ASSIGNED TASK ▸
Reproduce the entries shown below only from the line with "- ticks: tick" down to the line with "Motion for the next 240", keeping both end lines and copying each one exactly.

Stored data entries
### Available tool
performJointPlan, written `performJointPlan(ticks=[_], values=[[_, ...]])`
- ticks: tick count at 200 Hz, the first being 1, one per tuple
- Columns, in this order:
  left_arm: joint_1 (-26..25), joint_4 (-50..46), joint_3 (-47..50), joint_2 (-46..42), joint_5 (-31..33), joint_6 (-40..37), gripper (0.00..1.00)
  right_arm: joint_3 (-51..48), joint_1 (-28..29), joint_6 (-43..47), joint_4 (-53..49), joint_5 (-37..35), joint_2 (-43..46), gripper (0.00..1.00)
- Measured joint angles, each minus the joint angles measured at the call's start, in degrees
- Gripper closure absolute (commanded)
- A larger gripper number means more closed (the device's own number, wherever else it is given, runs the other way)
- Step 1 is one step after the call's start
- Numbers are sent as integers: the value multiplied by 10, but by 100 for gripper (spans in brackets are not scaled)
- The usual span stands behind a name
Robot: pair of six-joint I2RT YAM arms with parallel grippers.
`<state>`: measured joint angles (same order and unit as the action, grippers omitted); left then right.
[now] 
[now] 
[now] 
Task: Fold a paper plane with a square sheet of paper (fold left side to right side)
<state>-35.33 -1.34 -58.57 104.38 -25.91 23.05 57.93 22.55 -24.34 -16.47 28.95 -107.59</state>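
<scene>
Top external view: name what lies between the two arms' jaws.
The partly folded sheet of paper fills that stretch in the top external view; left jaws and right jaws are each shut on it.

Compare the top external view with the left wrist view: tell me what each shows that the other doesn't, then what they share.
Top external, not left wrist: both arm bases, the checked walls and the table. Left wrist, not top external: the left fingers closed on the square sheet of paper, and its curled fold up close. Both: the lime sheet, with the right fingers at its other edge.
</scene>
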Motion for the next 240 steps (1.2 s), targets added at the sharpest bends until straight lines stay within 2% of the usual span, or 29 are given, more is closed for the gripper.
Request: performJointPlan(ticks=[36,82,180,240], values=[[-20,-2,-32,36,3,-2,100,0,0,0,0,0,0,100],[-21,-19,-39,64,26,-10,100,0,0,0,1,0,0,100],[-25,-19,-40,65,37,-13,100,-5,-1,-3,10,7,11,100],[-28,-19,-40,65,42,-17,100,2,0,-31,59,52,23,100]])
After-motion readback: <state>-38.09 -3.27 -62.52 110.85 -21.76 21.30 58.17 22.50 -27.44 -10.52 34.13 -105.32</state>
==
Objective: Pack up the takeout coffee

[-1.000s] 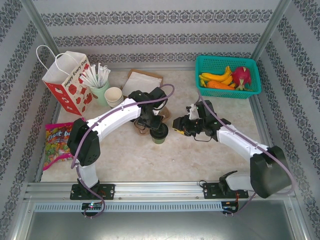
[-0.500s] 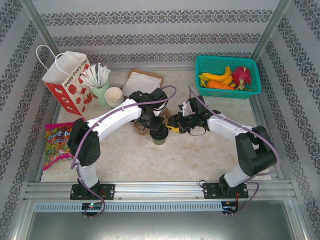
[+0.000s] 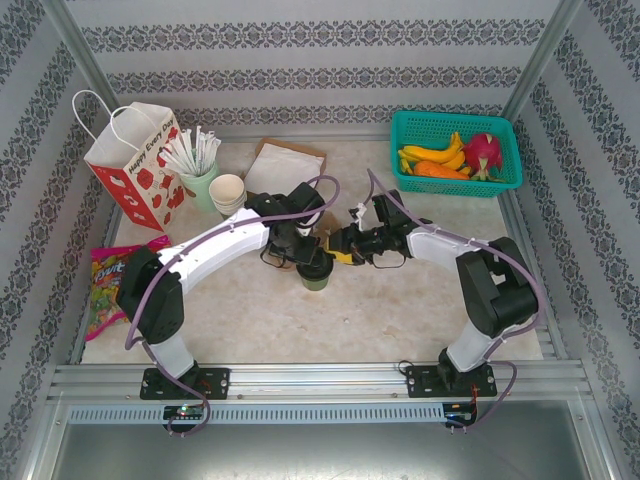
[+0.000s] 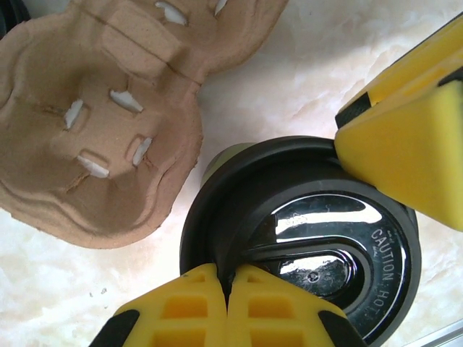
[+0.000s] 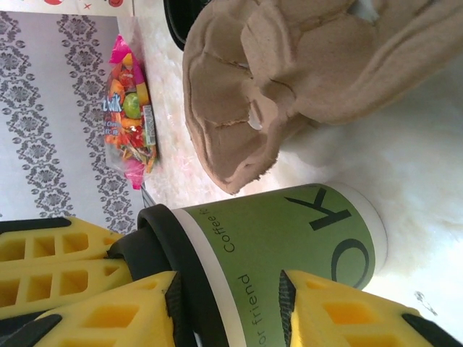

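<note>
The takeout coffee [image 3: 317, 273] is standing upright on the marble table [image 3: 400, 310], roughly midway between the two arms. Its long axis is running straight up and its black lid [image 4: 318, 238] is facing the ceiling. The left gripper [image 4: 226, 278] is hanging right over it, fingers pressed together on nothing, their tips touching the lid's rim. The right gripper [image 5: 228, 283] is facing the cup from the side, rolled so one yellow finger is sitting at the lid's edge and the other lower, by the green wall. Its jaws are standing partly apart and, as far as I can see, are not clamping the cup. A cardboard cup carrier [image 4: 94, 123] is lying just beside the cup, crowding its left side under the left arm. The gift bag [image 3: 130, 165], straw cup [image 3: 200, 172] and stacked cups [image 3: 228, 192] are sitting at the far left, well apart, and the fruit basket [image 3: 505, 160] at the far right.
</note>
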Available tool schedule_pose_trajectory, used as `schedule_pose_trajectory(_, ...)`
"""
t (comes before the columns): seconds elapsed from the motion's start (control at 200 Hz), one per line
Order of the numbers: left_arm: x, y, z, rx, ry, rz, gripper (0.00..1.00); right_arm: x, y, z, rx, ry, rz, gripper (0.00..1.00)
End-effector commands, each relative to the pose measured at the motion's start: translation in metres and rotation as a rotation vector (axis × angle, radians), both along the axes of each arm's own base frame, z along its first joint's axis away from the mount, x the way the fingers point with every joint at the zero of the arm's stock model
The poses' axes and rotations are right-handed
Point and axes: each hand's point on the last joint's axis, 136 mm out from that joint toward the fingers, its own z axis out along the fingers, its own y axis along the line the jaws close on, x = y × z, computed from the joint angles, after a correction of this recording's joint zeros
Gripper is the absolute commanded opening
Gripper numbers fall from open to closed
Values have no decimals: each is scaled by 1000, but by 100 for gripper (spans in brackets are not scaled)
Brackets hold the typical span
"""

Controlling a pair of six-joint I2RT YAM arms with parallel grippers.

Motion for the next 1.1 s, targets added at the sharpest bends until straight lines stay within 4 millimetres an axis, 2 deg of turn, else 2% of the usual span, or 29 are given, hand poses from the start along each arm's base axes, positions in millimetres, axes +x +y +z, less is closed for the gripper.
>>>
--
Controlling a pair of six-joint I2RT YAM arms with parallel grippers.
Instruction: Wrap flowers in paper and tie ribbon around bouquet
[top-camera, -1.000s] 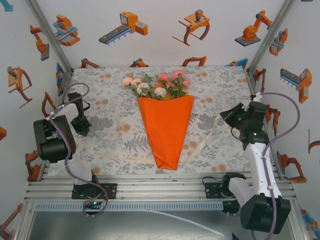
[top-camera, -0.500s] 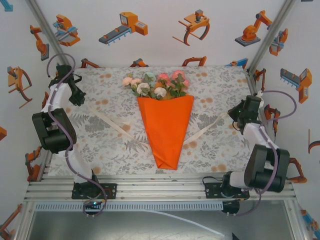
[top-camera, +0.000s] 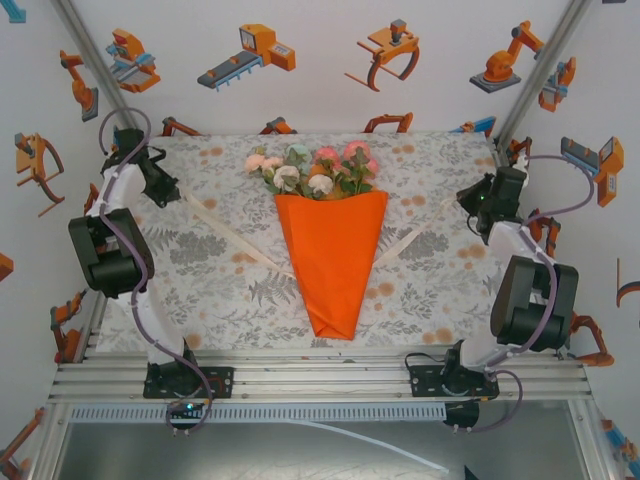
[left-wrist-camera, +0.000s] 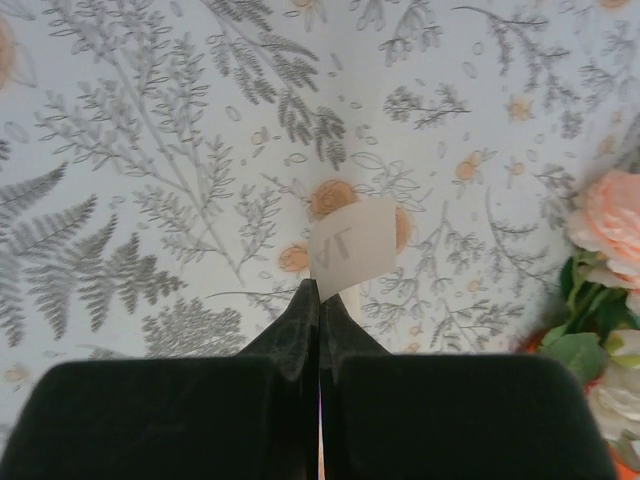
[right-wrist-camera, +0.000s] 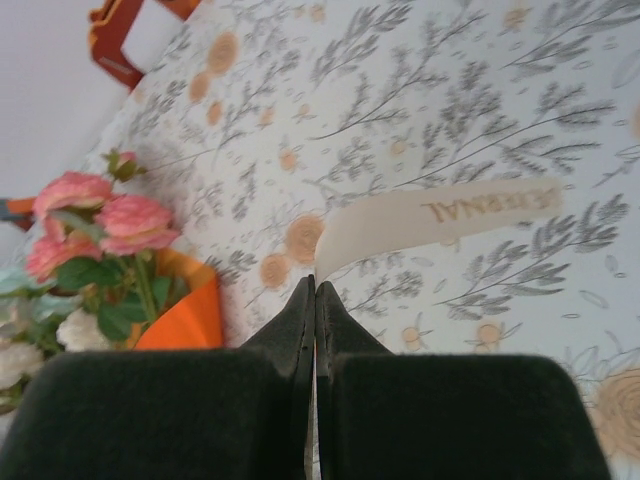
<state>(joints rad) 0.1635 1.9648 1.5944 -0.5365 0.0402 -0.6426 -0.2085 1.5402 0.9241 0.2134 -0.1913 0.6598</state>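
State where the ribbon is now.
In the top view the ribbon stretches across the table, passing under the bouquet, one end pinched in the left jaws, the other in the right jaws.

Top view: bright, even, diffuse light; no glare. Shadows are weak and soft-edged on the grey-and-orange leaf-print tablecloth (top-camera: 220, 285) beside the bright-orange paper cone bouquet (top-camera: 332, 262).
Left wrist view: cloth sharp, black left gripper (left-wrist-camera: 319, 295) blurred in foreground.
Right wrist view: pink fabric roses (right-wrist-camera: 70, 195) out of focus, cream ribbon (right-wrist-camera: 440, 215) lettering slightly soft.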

EXERCISE RESULT ▸
- ticks: tick count at 200 Hz, the first being 1, one per tuple
- Columns, in this order:
  left_arm: joint_1 (-26..25), joint_4 (-50..46), joint_3 (-47..50), joint_2 (-46..42), joint_5 (-31..33), joint_6 (-40..37), gripper (0.00..1.00)
  right_arm: joint_3 (-51..48), joint_1 (-28..29), joint_6 (-43..47), joint_4 (-53..49), joint_5 (-37..35), joint_2 (-43..46), gripper (0.00..1.00)
- Measured joint angles, each minus the joint angles measured at the call's start, in degrees
- Gripper closure absolute (commanded)
- A larger gripper number means more closed (the device's own number, wherever else it is given, runs the other way)
- Step 1 is one step after the call's start
- Numbers are sent as integers: the value multiplied by 10, but by 100 for gripper (spans in brackets are not scaled)
- The usual span stands behind a name
Robot: pair of six-joint I2RT YAM arms with parallel grippers.
`<state>`: measured joint angles (same order and unit as the action, grippers omitted); left then right.
[now] 
[now] 
[now] 
Task: Fold a paper plane with a square sheet of paper (fold left side to right side)
<state>-35.33 -1.34 -58.57 104.38 -25.91 23.05 57.93 22.55 -24.34 -16.47 28.95 -107.59</state>
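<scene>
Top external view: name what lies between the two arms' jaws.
The partly folded sheet of paper fills that stretch in the top external view; left jaws and right jaws are each shut on it.

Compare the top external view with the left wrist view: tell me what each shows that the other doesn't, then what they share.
Top external, not left wrist: both arm bases, the checked walls and the table. Left wrist, not top external: the left fingers closed on the square sheet of paper, and its curled fold up close. Both: the lime sheet, with the right fingers at its other edge.
</scene>
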Motion for the next 240 steps (1.2 s), targets added at the sharpest bends until straight lines stay within 2% of the usual span, or 29 are given, more is closed for the gripper.

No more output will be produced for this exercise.